**WHAT YOU WILL DO**
Would you please copy each line of the listing that mentions "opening"?

**RAW DATA**
== Segment start ==

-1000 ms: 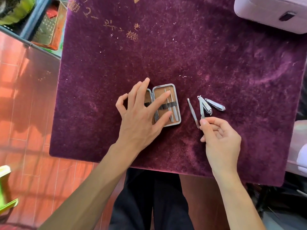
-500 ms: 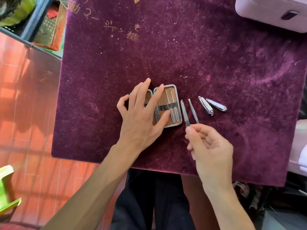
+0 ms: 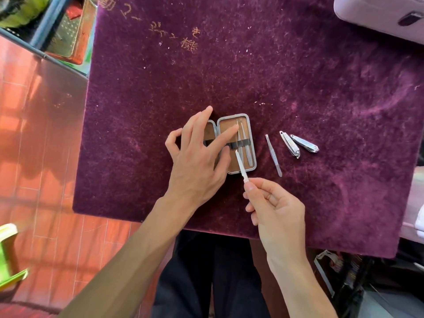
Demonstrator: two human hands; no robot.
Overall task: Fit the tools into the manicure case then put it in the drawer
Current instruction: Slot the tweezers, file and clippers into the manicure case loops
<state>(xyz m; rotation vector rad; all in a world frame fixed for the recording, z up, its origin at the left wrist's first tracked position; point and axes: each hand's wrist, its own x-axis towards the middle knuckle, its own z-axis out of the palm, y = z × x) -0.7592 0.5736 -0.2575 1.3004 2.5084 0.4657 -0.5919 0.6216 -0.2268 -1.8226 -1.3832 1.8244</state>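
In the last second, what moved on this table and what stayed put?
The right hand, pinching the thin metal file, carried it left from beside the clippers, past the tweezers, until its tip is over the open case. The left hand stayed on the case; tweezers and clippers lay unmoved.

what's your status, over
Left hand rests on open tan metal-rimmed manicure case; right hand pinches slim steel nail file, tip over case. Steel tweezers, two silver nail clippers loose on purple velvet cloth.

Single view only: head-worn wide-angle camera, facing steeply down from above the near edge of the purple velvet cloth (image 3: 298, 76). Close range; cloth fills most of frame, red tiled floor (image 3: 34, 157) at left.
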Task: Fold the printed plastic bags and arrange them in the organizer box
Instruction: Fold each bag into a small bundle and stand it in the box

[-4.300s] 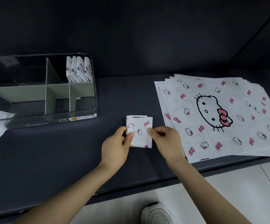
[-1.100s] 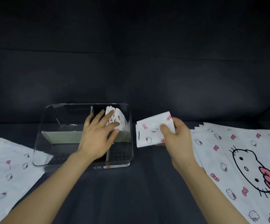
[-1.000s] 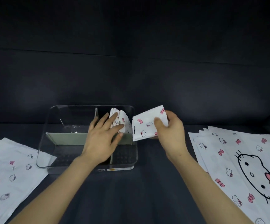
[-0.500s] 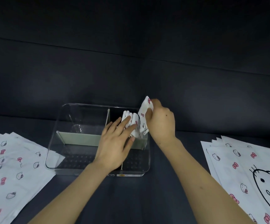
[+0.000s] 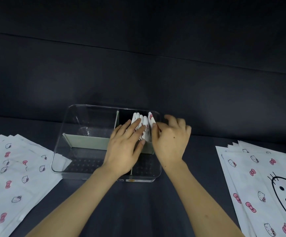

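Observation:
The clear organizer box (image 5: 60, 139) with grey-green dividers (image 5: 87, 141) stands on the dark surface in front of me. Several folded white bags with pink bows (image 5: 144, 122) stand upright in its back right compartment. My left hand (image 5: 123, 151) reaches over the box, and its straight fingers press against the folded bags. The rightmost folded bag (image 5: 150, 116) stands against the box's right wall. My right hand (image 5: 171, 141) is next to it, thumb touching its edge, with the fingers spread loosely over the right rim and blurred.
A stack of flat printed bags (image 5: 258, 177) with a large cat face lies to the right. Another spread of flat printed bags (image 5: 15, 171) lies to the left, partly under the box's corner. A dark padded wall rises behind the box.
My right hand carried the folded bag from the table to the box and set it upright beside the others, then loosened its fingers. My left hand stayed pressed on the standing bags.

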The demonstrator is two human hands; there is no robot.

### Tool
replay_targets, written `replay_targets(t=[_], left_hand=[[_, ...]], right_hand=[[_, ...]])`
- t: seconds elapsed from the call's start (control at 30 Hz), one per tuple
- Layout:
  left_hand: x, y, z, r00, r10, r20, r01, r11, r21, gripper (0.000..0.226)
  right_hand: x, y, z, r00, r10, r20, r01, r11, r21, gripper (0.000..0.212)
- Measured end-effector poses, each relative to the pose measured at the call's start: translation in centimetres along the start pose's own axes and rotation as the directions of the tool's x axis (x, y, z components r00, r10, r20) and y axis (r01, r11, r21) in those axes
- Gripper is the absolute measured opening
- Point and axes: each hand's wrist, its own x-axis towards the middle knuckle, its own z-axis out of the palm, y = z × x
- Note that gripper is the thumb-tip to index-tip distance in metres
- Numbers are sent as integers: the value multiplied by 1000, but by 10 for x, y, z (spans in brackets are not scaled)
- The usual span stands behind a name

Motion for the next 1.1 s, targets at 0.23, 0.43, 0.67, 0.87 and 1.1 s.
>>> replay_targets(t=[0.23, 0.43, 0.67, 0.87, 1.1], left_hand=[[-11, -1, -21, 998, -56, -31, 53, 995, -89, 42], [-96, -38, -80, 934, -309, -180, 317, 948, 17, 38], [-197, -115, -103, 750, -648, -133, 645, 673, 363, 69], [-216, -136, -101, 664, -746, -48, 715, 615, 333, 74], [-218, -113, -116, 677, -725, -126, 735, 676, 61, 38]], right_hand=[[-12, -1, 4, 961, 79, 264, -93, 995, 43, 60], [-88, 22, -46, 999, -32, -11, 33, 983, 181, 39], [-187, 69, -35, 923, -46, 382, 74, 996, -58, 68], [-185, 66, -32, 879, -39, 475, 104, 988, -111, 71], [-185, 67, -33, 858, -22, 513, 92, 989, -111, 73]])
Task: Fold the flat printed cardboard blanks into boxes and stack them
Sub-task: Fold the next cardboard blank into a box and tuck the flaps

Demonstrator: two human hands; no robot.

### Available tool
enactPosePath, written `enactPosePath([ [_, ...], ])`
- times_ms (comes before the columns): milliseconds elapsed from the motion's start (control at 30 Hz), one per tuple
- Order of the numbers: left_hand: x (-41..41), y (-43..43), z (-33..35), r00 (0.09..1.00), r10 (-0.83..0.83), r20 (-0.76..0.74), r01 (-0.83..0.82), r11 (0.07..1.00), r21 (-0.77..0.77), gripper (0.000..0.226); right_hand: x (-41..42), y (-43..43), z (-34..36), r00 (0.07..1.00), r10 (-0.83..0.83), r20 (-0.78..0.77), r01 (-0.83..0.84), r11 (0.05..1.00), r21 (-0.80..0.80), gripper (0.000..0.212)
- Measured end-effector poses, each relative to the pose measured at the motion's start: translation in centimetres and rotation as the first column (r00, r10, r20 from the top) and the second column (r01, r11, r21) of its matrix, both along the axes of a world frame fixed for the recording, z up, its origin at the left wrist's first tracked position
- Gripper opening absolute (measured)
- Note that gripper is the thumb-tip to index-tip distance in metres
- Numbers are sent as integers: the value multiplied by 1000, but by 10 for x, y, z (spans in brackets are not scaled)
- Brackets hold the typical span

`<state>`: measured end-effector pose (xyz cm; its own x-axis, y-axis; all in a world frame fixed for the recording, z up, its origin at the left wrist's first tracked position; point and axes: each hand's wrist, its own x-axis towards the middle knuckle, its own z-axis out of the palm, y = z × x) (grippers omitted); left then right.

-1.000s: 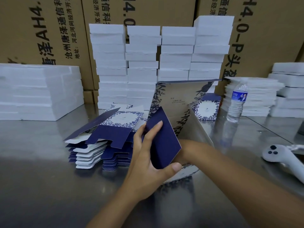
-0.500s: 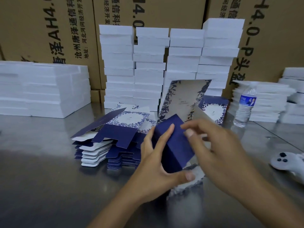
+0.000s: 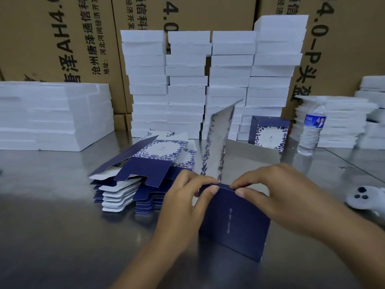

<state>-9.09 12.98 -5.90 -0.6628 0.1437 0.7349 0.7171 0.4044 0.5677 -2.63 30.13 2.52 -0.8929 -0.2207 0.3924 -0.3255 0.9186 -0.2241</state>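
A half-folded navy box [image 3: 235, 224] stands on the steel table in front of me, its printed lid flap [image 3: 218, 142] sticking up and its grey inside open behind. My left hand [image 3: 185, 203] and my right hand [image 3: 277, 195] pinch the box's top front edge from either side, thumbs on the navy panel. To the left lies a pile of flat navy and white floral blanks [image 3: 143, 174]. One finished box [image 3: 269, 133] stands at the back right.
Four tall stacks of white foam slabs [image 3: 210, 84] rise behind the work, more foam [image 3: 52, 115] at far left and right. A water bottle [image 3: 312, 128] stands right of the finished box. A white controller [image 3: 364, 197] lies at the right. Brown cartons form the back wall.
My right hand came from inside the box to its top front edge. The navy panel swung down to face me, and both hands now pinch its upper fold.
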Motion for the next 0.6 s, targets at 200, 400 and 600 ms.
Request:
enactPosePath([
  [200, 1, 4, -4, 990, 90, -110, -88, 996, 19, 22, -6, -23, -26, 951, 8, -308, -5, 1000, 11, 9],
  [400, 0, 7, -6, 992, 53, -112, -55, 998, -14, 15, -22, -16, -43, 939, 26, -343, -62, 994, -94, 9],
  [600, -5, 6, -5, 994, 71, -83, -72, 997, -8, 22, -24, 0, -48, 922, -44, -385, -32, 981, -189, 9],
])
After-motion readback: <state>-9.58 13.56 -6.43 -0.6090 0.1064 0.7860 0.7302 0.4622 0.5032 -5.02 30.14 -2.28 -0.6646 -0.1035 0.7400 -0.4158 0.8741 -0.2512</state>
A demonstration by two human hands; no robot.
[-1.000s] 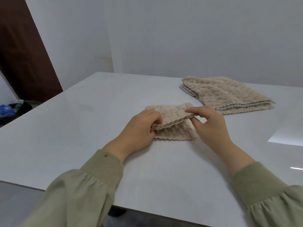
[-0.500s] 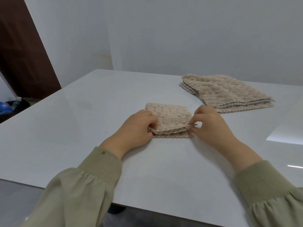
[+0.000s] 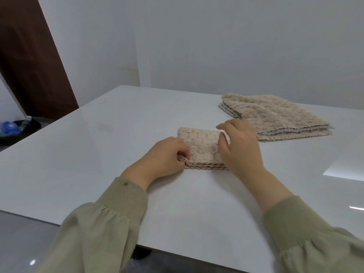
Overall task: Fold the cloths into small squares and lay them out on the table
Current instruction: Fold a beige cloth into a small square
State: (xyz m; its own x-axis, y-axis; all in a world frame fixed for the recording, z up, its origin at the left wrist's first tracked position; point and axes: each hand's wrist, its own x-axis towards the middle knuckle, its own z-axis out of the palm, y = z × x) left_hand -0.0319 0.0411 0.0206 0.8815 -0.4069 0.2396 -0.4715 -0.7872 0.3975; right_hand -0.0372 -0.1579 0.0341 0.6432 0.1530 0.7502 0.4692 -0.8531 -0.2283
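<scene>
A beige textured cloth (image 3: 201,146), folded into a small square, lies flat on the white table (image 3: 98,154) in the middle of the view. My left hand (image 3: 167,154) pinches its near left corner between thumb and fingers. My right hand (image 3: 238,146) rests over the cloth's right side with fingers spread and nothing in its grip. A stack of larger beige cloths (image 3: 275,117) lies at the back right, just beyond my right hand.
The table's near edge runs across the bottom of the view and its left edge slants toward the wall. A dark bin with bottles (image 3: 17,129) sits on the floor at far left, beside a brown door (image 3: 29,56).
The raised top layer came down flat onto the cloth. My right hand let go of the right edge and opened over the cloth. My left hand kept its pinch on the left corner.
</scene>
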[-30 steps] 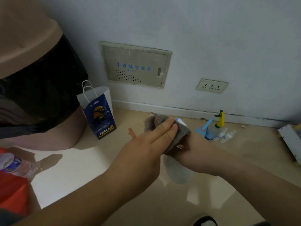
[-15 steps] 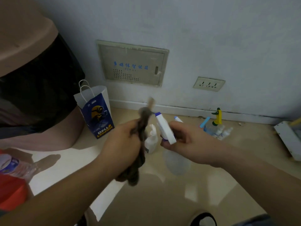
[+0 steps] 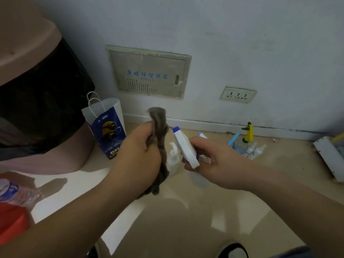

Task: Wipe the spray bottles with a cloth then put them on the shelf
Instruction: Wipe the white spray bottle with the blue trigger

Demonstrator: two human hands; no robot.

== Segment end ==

**TASK OUTPUT**
- Gripper is the absolute measured opening
- Gripper opening absolute (measured)

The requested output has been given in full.